Michael Dell's Conflict of Interest Will Hurt Shareholders

NEW YORK ( TheStreet) -- It seems utterly pointless to discuss another earnings report from Dell ( DELL). The beleaguered tech giant logged another earnings miss and not even the magnitude of the company's 72% profit decline registered on any performance scale.

Investors have become numb to the idea that there's still a story here.

What's unclear is Dell's underlying value. It's been eight months since Michael Dell, along with Silver Lake Partners, offered of a proposal to take Dell private at a price of $13.65 per share, which valued the deal at $24.4 billion. I thought this was a suitable offer for a company that has grossly underperformed over the past five years. The stock, as you would expect, has flat-lined ever since.

However, with the company hemorrhaging revenue, earnings and market share each quarter, it's anyone's guess as to what Dell is truly worth. Activist investor Carl Icahn, who has been in a tug-of-war with Michael Dell over the company's ownership, thinks he knows how to realize that value. Given the performance of Icahn's investments to date -- a portfolio that now includes Apple ( AAPL) -- I tend to believe him.

Dell has had plenty of time to adapt to the dominance of Apple and Samsung in the rise of mobile devices. Not only has the company failed miserably, but there's been no real attempt to mount a response. As I've discussed recently regarding BlackBerry ( BBRY), I don't foresee how a privatized Dell will emerge in better shape than it is today. Nevertheless, on the heels of another brutal second-quarter report, today there's no place to hide.

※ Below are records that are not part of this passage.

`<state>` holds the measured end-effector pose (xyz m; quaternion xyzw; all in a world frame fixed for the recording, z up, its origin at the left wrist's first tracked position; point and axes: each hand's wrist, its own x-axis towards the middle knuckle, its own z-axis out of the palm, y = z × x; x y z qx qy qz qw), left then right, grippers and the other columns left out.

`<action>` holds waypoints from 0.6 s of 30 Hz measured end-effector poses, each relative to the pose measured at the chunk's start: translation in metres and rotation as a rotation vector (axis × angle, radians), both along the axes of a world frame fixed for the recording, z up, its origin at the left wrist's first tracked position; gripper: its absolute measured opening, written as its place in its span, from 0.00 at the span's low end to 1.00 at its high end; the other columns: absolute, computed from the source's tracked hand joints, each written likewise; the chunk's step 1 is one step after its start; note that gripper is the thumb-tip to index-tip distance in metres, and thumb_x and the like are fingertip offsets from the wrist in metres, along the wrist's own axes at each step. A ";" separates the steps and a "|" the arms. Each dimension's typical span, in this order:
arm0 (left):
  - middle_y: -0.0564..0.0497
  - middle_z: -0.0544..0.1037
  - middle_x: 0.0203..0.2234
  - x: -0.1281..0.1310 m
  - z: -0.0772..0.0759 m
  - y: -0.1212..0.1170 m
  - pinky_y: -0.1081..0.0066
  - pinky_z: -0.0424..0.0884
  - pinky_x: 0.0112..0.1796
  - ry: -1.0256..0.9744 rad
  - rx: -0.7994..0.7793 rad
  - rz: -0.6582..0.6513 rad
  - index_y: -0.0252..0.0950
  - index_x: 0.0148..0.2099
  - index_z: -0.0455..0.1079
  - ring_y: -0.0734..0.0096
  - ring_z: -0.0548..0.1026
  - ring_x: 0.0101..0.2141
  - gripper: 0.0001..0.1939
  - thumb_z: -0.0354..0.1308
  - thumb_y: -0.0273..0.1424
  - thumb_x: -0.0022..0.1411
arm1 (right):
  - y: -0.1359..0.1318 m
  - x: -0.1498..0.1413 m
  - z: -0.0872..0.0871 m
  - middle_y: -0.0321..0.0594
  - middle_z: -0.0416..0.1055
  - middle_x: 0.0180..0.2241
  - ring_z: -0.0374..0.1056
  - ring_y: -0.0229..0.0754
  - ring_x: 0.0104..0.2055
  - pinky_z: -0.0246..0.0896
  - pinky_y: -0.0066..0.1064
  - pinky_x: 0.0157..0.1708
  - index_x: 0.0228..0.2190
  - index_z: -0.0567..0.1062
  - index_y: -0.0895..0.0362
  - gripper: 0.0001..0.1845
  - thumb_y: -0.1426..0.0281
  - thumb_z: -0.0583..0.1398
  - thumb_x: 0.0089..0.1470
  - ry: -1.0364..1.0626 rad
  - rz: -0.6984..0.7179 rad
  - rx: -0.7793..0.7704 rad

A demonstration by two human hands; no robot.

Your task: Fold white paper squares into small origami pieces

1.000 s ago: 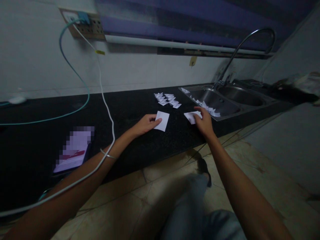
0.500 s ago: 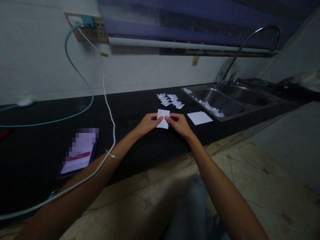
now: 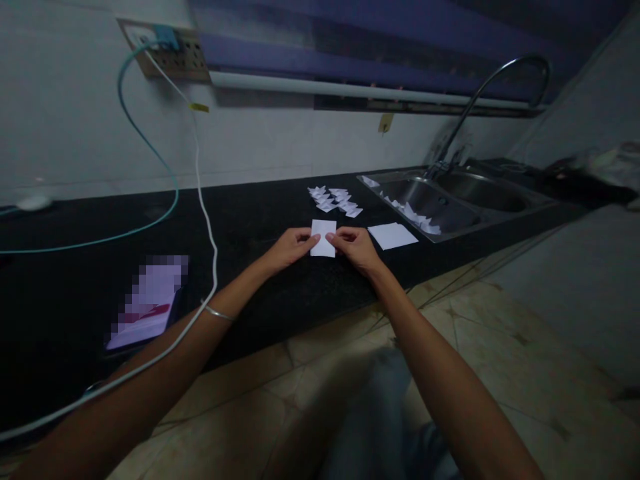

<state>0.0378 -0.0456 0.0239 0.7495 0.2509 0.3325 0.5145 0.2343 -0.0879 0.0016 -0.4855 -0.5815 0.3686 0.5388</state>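
Between both hands, just over the black counter, is a small white piece of paper (image 3: pixel 323 247). My left hand (image 3: pixel 295 247) pinches its left edge, thumb on top. The opposite edge is held by my right hand (image 3: pixel 355 245) in the same way; the fingers behind the paper are hidden. Beyond the hands lie several folded white paper pieces (image 3: pixel 334 200) in two rows. Close to my right hand rests a stack of white paper sheets (image 3: pixel 393 236).
More folded papers (image 3: pixel 413 215) line the near-left rim of a steel sink (image 3: pixel 450 212) with a tall faucet (image 3: pixel 470 100). A lit phone (image 3: pixel 150 303) lies on the counter (image 3: pixel 240 320) at left. A white cable (image 3: pixel 207 233) hangs across my left forearm.
The thumbs have drawn slightly apart on the paper, toward its side edges. The whole view has shifted a little, so things appear farther left.
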 end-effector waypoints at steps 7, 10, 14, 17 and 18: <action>0.51 0.74 0.23 0.000 -0.004 0.002 0.76 0.61 0.25 0.063 0.048 0.016 0.31 0.30 0.71 0.76 0.67 0.24 0.24 0.58 0.49 0.63 | -0.003 -0.003 0.003 0.33 0.65 0.20 0.57 0.34 0.24 0.50 0.29 0.25 0.21 0.73 0.58 0.24 0.50 0.69 0.45 -0.004 -0.043 0.026; 0.55 0.66 0.18 0.001 -0.004 0.001 0.75 0.55 0.22 0.187 0.100 0.048 0.34 0.25 0.65 0.77 0.60 0.20 0.26 0.54 0.51 0.65 | -0.001 -0.002 0.001 0.32 0.64 0.20 0.56 0.34 0.24 0.50 0.29 0.25 0.22 0.74 0.58 0.23 0.50 0.68 0.47 -0.012 -0.054 0.050; 0.56 0.59 0.16 0.002 -0.002 -0.003 0.73 0.51 0.21 0.306 0.166 0.068 0.37 0.23 0.60 0.77 0.55 0.19 0.27 0.47 0.51 0.68 | 0.000 -0.001 0.000 0.32 0.64 0.20 0.55 0.34 0.24 0.50 0.30 0.26 0.22 0.75 0.58 0.23 0.51 0.68 0.47 -0.020 -0.058 0.066; 0.55 0.60 0.18 0.003 -0.001 -0.005 0.73 0.52 0.21 0.317 0.206 0.079 0.38 0.24 0.57 0.75 0.57 0.20 0.27 0.45 0.51 0.68 | 0.000 -0.002 0.000 0.33 0.65 0.21 0.55 0.35 0.24 0.50 0.30 0.26 0.22 0.75 0.58 0.22 0.51 0.68 0.47 -0.020 -0.063 0.076; 0.55 0.60 0.18 0.003 -0.001 -0.005 0.73 0.53 0.22 0.320 0.202 0.071 0.38 0.24 0.58 0.75 0.57 0.20 0.26 0.45 0.51 0.68 | 0.000 -0.002 0.000 0.33 0.65 0.21 0.55 0.35 0.24 0.50 0.30 0.26 0.23 0.75 0.58 0.22 0.51 0.68 0.47 -0.018 -0.068 0.081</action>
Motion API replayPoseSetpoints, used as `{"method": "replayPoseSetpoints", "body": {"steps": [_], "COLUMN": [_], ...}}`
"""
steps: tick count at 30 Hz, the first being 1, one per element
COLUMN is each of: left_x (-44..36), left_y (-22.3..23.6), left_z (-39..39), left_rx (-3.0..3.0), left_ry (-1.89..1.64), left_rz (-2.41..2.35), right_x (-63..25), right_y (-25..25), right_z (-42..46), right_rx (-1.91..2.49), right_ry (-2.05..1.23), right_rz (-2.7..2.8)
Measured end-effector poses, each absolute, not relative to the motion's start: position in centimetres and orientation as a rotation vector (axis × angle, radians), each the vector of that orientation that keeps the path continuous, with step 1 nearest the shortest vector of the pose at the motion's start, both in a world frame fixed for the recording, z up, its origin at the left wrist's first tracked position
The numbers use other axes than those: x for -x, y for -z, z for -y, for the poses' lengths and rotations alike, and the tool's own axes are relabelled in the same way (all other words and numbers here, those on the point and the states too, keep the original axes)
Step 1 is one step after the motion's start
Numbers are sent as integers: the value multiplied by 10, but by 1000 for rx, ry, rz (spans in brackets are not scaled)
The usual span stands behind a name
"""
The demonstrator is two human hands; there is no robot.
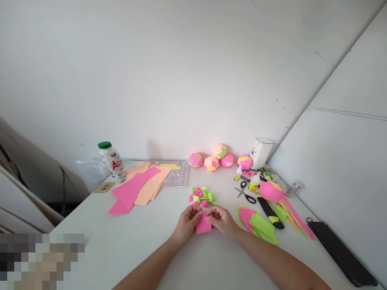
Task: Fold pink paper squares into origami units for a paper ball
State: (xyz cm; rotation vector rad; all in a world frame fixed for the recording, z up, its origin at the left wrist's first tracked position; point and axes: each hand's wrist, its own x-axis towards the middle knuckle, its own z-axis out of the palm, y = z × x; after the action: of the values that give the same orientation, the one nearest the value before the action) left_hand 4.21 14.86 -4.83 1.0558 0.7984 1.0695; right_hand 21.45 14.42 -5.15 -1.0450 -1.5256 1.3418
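Note:
A small pink sheet of paper [203, 226] is pinched along its top edge between both hands. My left hand [189, 222] is closed on its left side, thumb and forefinger together. On the other side, my right hand [222, 220] grips the same sheet near its upper right corner. Just beyond the fingertips lies a pile of folded pink and green paper pieces [207, 195]. To the right of my right hand are loose green paper sheets [263, 228] with a pink sheet [247, 217] partly under them.
Scissors [246, 194], a yellow-labelled glue bottle [254, 183] and a box cutter [270, 211] lie to the right. Several paper balls [211, 163] line the wall. Large pink paper [133, 193] and a green-capped bottle [112, 161] are left. A black case [341, 253] lies along the right edge.

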Motion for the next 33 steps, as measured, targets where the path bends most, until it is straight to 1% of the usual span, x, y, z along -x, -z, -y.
{"method": "replayPoseSetpoints", "body": {"steps": [9,22,33], "left_x": [-41,-44,-42], "left_y": [42,41,41], "left_z": [-146,-146,-145], "left_rx": [-1020,-1047,-1140], "left_ry": [-1014,-1085,-1020], "left_rz": [-740,-778,-820], "right_x": [-213,-214,-215], "right_y": [47,51,47], "right_z": [-144,-144,-142], "right_rx": [1064,1043,1056], "right_ry": [-1407,-1452,-1381], "right_rz": [1557,1546,1652]}}
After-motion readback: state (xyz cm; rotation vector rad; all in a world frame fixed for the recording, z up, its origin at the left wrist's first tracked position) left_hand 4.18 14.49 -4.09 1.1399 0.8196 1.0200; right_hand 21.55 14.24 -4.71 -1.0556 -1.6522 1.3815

Due to the company's overreliance on a dying personal computer industry, Dell couldn't even meet Street profit estimates, which were already lowered to $275 million. Interestingly, though, this awful quarter may actually work in Michael Dell's favor. He's been adamant about how Dell has no other recourse that the path that he and Silver Lake Partners have chosen. Icahn disagrees.

Essentially, had the company posted better results, this would have fueled the flames of Carl Icahn, who insists Dell can still perform for its investors with better management. So, oddly enough, with a 72% decline in profits, Michael Dell's $24.9 billion privatization proposal looks a bit more appealing to frustrated investors, who, by not accepting, risk further financial decay.